[Extracted data entries]
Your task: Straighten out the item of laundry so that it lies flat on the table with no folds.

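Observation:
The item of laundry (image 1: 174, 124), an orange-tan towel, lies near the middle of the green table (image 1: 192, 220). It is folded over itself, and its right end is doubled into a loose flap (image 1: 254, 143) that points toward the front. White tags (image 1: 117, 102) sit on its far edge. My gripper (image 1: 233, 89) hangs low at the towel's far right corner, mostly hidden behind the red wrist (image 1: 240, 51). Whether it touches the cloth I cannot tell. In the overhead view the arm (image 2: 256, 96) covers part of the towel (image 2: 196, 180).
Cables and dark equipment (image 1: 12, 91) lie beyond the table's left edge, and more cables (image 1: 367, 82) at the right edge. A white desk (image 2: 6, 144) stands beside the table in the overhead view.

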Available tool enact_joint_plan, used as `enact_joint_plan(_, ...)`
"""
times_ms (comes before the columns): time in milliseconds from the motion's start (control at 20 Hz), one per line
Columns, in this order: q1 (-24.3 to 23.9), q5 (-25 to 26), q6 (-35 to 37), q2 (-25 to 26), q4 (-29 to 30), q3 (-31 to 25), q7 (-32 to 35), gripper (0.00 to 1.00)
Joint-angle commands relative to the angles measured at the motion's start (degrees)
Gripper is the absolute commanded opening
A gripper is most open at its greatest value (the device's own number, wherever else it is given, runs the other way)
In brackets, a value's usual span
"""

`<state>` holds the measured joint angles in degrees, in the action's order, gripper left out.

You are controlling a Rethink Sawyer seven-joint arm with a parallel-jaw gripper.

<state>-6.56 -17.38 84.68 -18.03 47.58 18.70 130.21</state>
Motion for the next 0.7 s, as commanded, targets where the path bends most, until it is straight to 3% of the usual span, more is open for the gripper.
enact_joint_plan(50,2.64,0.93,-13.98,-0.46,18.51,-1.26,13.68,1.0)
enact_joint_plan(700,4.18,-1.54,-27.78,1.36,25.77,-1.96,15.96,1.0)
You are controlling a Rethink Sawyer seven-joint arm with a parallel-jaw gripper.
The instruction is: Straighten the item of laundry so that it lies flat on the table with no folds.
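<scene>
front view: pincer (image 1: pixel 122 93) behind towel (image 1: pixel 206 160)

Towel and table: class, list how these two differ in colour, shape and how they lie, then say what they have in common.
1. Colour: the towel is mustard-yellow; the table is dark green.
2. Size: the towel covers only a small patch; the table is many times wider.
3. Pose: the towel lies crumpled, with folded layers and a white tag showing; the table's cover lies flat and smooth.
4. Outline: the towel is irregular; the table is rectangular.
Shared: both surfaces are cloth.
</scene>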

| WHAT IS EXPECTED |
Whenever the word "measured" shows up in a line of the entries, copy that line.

| WRITTEN SOLUTION |
Joint-angle commands relative to the angles measured at the motion's start (degrees)
`<state>` holds the measured joint angles in degrees, in the action's order, gripper left out.

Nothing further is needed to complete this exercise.